Task directions: From the line with "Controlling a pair" to the line with "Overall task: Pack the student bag", retype every line exactly, including those two, and leave out the rest of the data below.

Data excerpt:
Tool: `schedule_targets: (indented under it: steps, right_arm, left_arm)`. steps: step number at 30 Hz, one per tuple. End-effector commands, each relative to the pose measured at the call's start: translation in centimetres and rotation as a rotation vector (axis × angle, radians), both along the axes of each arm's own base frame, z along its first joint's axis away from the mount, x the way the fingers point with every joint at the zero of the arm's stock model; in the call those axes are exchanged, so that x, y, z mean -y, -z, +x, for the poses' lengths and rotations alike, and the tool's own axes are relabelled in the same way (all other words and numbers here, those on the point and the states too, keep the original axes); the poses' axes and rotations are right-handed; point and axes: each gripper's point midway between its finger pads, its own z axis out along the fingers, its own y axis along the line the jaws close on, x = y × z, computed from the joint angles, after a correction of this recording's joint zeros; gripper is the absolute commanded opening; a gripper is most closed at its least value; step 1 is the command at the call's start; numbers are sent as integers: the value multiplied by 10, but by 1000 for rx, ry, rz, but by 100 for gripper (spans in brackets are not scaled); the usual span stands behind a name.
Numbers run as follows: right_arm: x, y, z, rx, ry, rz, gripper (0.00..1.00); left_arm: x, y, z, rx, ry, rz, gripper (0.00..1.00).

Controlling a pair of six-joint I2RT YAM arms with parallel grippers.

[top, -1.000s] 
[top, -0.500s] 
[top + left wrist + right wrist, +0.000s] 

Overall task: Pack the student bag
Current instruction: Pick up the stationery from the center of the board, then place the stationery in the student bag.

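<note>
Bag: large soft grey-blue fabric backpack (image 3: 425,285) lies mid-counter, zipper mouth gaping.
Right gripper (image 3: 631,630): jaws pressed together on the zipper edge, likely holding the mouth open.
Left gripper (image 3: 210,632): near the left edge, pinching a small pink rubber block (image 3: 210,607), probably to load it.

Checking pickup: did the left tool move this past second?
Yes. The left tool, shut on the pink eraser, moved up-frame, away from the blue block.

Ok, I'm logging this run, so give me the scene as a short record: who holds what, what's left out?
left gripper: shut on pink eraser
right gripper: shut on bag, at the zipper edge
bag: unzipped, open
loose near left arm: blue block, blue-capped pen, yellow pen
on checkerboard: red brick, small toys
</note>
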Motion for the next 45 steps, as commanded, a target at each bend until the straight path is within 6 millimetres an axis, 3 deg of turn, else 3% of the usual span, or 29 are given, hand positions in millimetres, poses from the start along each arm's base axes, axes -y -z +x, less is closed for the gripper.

Answer below:
Controlling a pair of six-joint I2RT YAM arms with parallel grippers.

[top, -1.000s] 
[top, -0.500s] 
[top + left wrist + right wrist, +0.000s] 

Overall task: Pack the student bag

No more output is needed here.